To start we have exchange bugs listed as under active attack since September patched.
– CVE-2022-41082 – Microsoft Exchange Server Remote Code Execution Vulnerability
– CVE-2022-41040 – Microsoft Exchange Server Elevation of Privilege Vulnerability
These patches address the recent Exchange bugs that are currently being used in active attacks. They were expected last month, but they are finally here (along with several other Exchange fixes).
– CVE-2022-41128 – Windows Scripting Languages Remote Code Execution Vulnerability
This bug in JScript is also listed as being exploited in the wild. An attack would need to lure a user to either a specially crafted website or server share. In doing so, they would get their code to execute on an affected system at the level of the logged-on user. Microsoft provides no insight into how widespread this may be but considering it’s a browse-and-own type of scenario, I expect this will be a popular bug to include in exploit kits.

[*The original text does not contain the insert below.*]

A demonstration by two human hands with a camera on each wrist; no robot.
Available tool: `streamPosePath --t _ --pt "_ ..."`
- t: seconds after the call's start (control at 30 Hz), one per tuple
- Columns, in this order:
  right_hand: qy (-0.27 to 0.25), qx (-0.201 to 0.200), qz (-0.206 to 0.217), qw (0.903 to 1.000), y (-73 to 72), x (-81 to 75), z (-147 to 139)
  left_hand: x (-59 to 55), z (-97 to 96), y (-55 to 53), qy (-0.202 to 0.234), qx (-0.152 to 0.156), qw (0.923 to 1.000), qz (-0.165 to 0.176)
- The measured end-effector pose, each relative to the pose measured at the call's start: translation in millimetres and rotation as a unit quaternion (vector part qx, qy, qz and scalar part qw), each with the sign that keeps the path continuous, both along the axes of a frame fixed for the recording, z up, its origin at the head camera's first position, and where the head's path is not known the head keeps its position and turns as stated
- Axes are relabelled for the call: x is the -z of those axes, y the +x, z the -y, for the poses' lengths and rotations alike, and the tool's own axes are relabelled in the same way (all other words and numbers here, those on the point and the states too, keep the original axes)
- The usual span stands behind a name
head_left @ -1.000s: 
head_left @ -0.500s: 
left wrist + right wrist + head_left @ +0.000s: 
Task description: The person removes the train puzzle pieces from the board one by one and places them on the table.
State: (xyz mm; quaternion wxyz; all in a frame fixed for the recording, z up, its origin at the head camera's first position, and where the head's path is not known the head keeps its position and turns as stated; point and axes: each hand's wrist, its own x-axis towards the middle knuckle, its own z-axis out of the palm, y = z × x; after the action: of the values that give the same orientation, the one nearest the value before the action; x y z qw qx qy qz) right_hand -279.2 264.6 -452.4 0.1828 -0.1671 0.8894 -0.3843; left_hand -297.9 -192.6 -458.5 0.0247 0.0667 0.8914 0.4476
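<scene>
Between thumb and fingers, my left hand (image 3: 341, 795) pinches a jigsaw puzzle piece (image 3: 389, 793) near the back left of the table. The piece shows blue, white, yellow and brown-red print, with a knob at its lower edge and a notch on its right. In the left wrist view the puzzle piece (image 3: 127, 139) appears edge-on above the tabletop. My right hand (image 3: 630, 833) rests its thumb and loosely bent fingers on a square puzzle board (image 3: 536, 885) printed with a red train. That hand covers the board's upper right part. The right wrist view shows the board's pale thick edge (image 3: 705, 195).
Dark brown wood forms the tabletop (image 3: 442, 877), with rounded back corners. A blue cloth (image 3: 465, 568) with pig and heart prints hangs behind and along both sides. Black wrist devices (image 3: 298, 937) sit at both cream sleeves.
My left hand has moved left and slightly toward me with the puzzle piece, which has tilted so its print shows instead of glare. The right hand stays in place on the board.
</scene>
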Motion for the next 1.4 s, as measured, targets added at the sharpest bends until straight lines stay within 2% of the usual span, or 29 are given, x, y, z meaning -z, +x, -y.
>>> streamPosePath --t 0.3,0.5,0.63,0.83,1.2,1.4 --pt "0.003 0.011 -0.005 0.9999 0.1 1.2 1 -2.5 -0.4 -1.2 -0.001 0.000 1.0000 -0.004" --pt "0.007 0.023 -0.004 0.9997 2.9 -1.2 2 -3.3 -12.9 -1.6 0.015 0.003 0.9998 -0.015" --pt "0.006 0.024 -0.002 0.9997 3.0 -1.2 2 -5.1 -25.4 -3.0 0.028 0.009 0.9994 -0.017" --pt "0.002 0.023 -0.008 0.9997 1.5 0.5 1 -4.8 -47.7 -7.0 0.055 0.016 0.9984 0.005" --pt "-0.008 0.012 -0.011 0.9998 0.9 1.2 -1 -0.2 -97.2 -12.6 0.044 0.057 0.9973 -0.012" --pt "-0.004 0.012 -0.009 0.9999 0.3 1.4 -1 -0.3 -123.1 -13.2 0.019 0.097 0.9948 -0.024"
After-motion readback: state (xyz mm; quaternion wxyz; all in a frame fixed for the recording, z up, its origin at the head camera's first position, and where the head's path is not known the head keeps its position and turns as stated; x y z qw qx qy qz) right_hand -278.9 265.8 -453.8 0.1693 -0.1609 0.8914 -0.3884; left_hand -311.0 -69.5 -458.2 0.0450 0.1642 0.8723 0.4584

– CVE-2022-41073 – Windows Print Spooler Elevation of Privilege Vulnerability
The legacy of PrintNightmare continues as threat actors continue to mine the vast attack surface that is the Windows Print Spooler. While we’ve seen plenty of other patches since PrintNightmare, this one is listed as being in the wild. While not specifically called out, disabling the print spooler should be an effective workaround. Of course, that breaks printing, but if you’re in a situation where patching isn’t feasible, it is an option.